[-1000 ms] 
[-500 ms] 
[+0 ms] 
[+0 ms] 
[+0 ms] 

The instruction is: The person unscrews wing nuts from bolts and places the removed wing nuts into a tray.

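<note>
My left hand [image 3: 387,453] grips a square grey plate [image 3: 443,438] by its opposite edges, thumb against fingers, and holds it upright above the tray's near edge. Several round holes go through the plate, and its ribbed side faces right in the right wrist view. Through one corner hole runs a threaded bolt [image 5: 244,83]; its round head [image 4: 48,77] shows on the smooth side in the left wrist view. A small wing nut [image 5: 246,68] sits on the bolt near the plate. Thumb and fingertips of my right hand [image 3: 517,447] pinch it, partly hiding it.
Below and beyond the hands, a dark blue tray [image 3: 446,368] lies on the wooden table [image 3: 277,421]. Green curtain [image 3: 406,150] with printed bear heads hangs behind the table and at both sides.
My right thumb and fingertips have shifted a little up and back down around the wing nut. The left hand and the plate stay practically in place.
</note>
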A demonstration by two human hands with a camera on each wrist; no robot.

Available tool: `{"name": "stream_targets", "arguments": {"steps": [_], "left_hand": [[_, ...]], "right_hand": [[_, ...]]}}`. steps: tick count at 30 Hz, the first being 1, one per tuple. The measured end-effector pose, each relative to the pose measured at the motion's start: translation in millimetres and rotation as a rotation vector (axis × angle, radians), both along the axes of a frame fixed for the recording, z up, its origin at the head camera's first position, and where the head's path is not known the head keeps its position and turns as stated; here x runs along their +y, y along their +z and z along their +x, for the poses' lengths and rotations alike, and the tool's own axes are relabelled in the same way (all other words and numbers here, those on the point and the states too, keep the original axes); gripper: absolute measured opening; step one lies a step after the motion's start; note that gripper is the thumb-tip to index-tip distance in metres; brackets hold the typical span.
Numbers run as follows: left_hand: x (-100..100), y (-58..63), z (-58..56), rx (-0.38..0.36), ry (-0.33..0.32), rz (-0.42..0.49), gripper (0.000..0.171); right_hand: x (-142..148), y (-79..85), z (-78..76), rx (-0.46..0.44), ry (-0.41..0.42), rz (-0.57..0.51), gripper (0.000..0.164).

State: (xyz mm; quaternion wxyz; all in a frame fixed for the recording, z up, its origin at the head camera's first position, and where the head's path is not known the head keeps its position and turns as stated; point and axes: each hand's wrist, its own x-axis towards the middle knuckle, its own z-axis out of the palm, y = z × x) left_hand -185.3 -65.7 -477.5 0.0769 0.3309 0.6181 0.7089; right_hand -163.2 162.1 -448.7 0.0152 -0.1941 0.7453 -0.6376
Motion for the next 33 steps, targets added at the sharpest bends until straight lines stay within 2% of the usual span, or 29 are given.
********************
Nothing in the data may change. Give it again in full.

> **RESPONSE FOR THIS EXERCISE**
[-1000 ms] 
[-500 ms] 
[+0 ms] 
[+0 ms] 
[+0 ms] 

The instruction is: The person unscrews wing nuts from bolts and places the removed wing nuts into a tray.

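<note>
My left hand [image 3: 387,453] grips a square grey plate [image 3: 443,438] by its opposite edges, thumb against fingers, and holds it upright above the tray's near edge. Several round holes go through the plate, and its ribbed side faces right in the right wrist view. Through one corner hole runs a threaded bolt [image 5: 244,83]; its round head [image 4: 48,77] shows on the smooth side in the left wrist view. A small wing nut [image 5: 246,68] sits on the bolt near the plate. Thumb and fingertips of my right hand [image 3: 517,447] pinch it, partly hiding it.
Below and beyond the hands, a dark blue tray [image 3: 446,368] lies on the wooden table [image 3: 277,421]. Green curtain [image 3: 406,150] with printed bear heads hangs behind the table and at both sides.
My right thumb and fingertips have shifted a little up and back down around the wing nut. The left hand and the plate stay practically in place.
</note>
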A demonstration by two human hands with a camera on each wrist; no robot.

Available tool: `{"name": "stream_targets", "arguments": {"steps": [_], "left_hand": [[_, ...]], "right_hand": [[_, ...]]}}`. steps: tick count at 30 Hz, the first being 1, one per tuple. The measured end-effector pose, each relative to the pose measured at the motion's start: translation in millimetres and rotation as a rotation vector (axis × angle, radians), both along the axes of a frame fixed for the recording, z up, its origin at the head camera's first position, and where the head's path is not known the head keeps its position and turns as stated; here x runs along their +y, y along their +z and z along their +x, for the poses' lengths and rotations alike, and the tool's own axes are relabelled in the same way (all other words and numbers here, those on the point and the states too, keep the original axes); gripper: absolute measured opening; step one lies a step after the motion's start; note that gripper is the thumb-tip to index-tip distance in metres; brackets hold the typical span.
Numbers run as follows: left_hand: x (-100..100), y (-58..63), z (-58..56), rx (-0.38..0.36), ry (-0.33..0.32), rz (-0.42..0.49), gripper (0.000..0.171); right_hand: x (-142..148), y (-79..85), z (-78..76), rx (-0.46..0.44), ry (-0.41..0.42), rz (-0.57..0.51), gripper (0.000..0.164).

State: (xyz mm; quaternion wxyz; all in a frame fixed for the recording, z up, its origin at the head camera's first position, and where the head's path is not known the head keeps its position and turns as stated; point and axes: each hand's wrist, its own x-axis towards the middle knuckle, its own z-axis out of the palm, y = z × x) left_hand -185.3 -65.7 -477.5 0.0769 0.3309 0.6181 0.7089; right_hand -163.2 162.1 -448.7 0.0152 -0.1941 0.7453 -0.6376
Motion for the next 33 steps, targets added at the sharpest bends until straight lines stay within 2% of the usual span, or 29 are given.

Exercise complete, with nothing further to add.